Your assignment
Retype the listing exactly, so that the copy matches it line for line.

Dataset section

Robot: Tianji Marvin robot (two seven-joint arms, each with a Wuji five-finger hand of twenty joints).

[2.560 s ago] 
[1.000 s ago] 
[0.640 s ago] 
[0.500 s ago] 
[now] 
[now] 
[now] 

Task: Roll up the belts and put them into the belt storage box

Task output
Robot: Tianji Marvin robot (two seven-joint arms, each with a Wuji five-finger hand of twenty joints).

[2.560 s ago] 
[1.000 s ago] 
[0.640 s ago] 
[0.500 s ago] 
[now] 
[now] 
[now] 

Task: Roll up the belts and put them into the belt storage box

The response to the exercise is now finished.